▸ **ABOUT THIS TASK**
Every line between the top of the data below and the line with "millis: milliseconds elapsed", both ends included, must be retyped exactly.

▸ **DATA EXTRACT**
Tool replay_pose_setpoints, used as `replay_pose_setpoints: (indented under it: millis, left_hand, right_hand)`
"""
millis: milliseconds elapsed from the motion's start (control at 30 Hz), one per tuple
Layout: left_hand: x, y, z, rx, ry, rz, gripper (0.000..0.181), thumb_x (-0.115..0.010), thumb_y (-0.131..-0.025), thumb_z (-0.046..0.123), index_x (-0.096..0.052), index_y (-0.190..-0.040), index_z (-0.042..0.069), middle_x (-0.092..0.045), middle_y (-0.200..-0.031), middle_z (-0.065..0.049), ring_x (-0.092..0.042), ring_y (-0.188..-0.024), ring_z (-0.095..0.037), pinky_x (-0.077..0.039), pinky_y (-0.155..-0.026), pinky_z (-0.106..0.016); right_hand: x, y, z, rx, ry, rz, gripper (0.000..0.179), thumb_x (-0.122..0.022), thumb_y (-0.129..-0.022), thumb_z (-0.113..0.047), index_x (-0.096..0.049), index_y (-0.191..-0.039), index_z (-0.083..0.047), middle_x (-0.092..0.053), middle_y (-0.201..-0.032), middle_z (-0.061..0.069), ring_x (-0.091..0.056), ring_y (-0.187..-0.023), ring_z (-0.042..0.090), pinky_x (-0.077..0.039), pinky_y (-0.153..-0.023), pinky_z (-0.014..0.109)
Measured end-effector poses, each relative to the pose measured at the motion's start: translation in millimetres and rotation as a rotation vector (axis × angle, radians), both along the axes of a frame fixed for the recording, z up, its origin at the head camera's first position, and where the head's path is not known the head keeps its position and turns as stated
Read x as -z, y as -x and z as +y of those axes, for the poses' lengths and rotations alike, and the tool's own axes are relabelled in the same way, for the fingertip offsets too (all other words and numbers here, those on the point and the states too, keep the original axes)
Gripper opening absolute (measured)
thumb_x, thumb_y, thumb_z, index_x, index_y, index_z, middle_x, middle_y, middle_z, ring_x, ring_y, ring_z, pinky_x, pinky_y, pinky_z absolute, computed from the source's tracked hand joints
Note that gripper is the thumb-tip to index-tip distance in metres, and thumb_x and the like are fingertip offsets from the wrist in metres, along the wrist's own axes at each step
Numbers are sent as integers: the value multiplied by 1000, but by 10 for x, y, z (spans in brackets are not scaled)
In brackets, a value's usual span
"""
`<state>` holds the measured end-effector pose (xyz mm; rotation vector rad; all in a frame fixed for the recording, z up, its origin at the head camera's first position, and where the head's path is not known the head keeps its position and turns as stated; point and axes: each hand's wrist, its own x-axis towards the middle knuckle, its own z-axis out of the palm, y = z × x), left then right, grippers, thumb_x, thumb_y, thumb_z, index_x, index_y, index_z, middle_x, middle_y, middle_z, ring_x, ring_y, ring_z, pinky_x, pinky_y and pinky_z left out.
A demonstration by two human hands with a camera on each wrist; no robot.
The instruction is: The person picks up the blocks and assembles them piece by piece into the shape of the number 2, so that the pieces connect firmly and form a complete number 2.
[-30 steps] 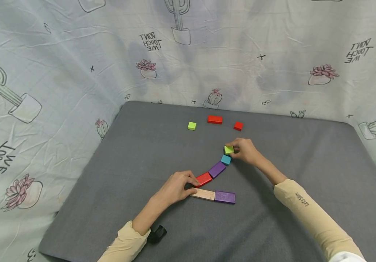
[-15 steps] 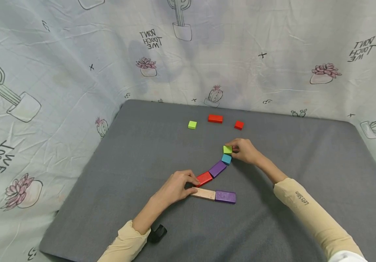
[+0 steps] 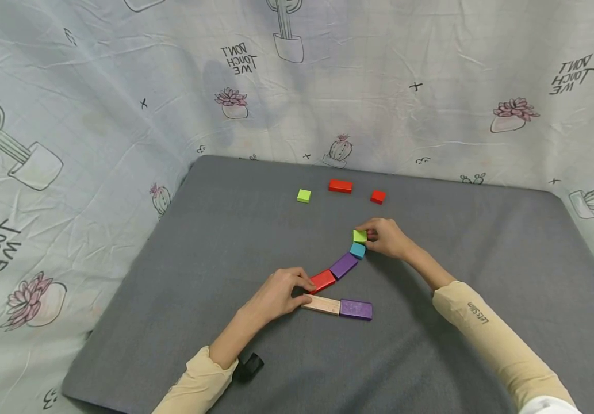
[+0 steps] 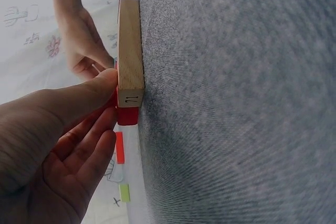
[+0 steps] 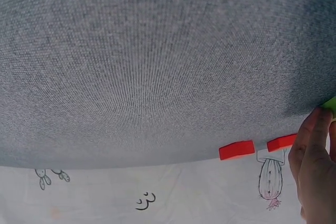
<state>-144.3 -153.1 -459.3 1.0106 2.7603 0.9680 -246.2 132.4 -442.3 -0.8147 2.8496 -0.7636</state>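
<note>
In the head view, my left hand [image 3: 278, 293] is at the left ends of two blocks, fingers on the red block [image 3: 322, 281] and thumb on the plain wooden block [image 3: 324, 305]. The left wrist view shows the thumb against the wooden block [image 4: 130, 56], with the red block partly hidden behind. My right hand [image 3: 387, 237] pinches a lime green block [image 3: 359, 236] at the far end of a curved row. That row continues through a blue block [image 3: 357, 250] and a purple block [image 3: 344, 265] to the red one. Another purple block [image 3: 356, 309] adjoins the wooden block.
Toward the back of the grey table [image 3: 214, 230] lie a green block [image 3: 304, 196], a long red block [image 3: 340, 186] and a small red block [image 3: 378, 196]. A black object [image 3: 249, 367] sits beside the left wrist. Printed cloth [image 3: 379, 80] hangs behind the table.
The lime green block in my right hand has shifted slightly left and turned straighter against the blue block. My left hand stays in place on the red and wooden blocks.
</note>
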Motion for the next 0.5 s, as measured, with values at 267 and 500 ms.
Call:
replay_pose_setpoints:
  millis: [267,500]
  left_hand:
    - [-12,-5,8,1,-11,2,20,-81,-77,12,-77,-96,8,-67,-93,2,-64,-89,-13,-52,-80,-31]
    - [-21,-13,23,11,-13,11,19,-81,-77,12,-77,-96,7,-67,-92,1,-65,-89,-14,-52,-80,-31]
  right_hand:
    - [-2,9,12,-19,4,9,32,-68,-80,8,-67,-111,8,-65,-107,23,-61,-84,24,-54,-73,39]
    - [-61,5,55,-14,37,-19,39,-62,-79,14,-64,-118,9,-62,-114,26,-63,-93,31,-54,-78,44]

▸ **RESULT**
Tool replay_pose_setpoints, used as `replay_pose_setpoints: (indented under it: millis, left_hand, right_hand)`
"""
millis: milliseconds elapsed from the motion's start (control at 30 Hz), one per tuple

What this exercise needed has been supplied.